The mounting controversy did prompt Moncrief to reactivate the gas drilling task force, but that experience has proved frustrating to some.
“Soon as we started talking about the problems and hazards of pipelines, the mayor took [that issue] out of the task force’s hands and said the pipeline recommendations would be made by city staff instead,” Bradbury said. The same thing happened to the issue of the drillers’ impact on roads.
As for the parts of the drilling ordinance left for the task force to deal with, some believe that the panel’s make-up is so lopsided that the industry generally gets its way on recommendations.
“I thought I could make a difference on this task force,” said Hogan. “But it’s hard to make a difference when you’ve got a deck stacked against you.”
In August some citizens suggested to the five members who are regularly voted down by gas industry reps that they simply walk away. “Some people suggested that we resign in protest, explaining that the gas industry controls the task force,” Hogan said. “But when we talked it over we thought that Mayor Moncrief might just say we walked from the table and have his staff write up the ordinance. So we decided to stay.”
De Los Santos said the task force “should have had voting power resting with the citizens on the panel, with the experts bring there to give input. … But that’s not how it was formed. So I think you can look forward to a minority report from the citizens who represent the people of Fort Worth, and in it we will make the recommendations that we feel should go into the gas drilling ordinance.”
A minority report could still have an impact, she said. “I think the council will have to take it into consideration if our voices are echoed by community leaders and the public. The people associated with CREDO are highly visible and influential. Three of them – Cathy Hirt, Clyde Picht, and Juan Rangel – are former council members. If they and the presidents of neighborhood associations and the League of Women Voters come to council and say they agree with what the minority report recommends, I don’t think the council will have any choice but to take it under advisement.”
State Rep. Lon Burnam is skeptical that the council will actually buck the drillers. “The public needs to understand that any time you have a 500-pound gorilla in the room – and that gorilla is the gas companies – you don’t have to spell it out to the city council. There is an implied threat that if you don’t do things the gorilla’s way, you’ll need to hit the highway.”
So do those seeking stronger regulation just give up?
“No,” Burnam said. “In Fort Worth the gorilla doesn’t always win. … But this is a runaway train, and it is always harder to stop a runaway train than it is to prevent it in the first place.
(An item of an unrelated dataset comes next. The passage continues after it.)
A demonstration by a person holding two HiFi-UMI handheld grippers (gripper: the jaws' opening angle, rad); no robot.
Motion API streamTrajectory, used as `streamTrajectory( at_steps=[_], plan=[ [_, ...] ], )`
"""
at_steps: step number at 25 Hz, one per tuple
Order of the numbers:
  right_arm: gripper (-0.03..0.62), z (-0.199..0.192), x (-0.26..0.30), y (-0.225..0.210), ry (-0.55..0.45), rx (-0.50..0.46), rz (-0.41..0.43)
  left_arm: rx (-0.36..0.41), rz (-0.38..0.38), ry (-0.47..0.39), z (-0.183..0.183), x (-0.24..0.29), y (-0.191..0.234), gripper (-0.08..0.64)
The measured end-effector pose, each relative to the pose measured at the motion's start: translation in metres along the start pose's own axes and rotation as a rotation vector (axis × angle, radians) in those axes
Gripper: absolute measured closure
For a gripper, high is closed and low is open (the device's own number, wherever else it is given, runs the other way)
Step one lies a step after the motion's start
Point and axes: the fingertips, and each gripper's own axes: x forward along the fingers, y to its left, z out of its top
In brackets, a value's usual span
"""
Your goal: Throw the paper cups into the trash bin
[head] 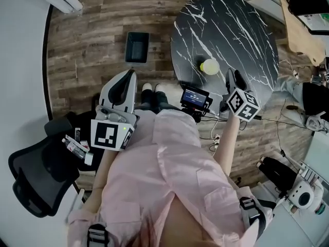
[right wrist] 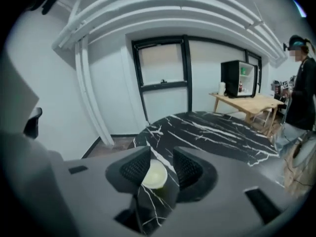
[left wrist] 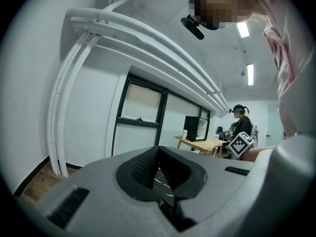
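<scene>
A pale yellow-green paper cup [head: 209, 66] stands on the round black marble table [head: 241, 30], near its front edge. My right gripper [head: 234, 77] hovers over the table just right of the cup and is open. In the right gripper view the cup [right wrist: 154, 174] shows ahead between the two pads [right wrist: 134, 168], which do not touch it. The dark trash bin [head: 137, 47] stands on the wooden floor left of the table. My left gripper [head: 129, 76] is held below the bin, pointing toward it. In the left gripper view the left gripper [left wrist: 165, 171] is open, with nothing between its jaws.
A black office chair [head: 36, 179] stands at the lower left. A small screen device [head: 194, 96] sits in front of the person's body. Cables and equipment [head: 295, 189] lie on the floor at right. Another person [right wrist: 301, 93] stands by a wooden desk [right wrist: 247, 102] beyond the table.
</scene>
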Motion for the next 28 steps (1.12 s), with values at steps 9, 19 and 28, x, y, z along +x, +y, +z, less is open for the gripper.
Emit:
streamTrajectory(
  at_steps=[9, 19, 28],
  plan=[
    [0.438, -0.069, 0.06, -0.008, 0.285, 0.078, 0.045, 0.014, 0.003, 0.016, -0.005, -0.001, 0.0, 0.545],
    [0.431, -0.093, 0.082, -0.008, 0.384, 0.196, 0.041, -0.017, 0.033, 0.027, -0.008, -0.005, 0.004, 0.545],
    [0.456, -0.119, 0.096, -0.007, 0.483, 0.219, 0.036, -0.042, 0.037, 0.025, -0.006, 0.002, 0.003, 0.545]
  ],
)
And right now we’ve got a mayor who is totally aligned with the gas industry.”
He said he is talking to other legislators about a package of bills to be introduced next year to deal with several aspects of the Barnett Shale.
Young isn’t feeling particularly optimistic these days.
“What effect will the injection wells have on our water?” he said. “Will places like Carter Avenue be turned into little ghettos? Will we wind up looking like a Rust Belt city once all the wells are in place? What about a major accident? And what about the physical and psychological impacts on people? What will the impact be on your health from having to put up with more noise, more pollution, more trucks on the road? The only escape will be the cultural center of the city. Around it will be an industrial nightmare.”
Hogan said as more and more is revealed about the gas boom’s profound effects, “the more it looks like Don Young with his ‘Just Say No to Urban Drilling’ was right all along.
“Unfortunately, it’s too late for that. It’s here now,” he said. “But let’s do this in the right way. And I don’t think it’s too late for that, to make the companies do their drilling in a way that will minimize impact on health, safety and the environment. If we don’t, who’s going to want to live here? It’ll be a total loss for the average citizen.”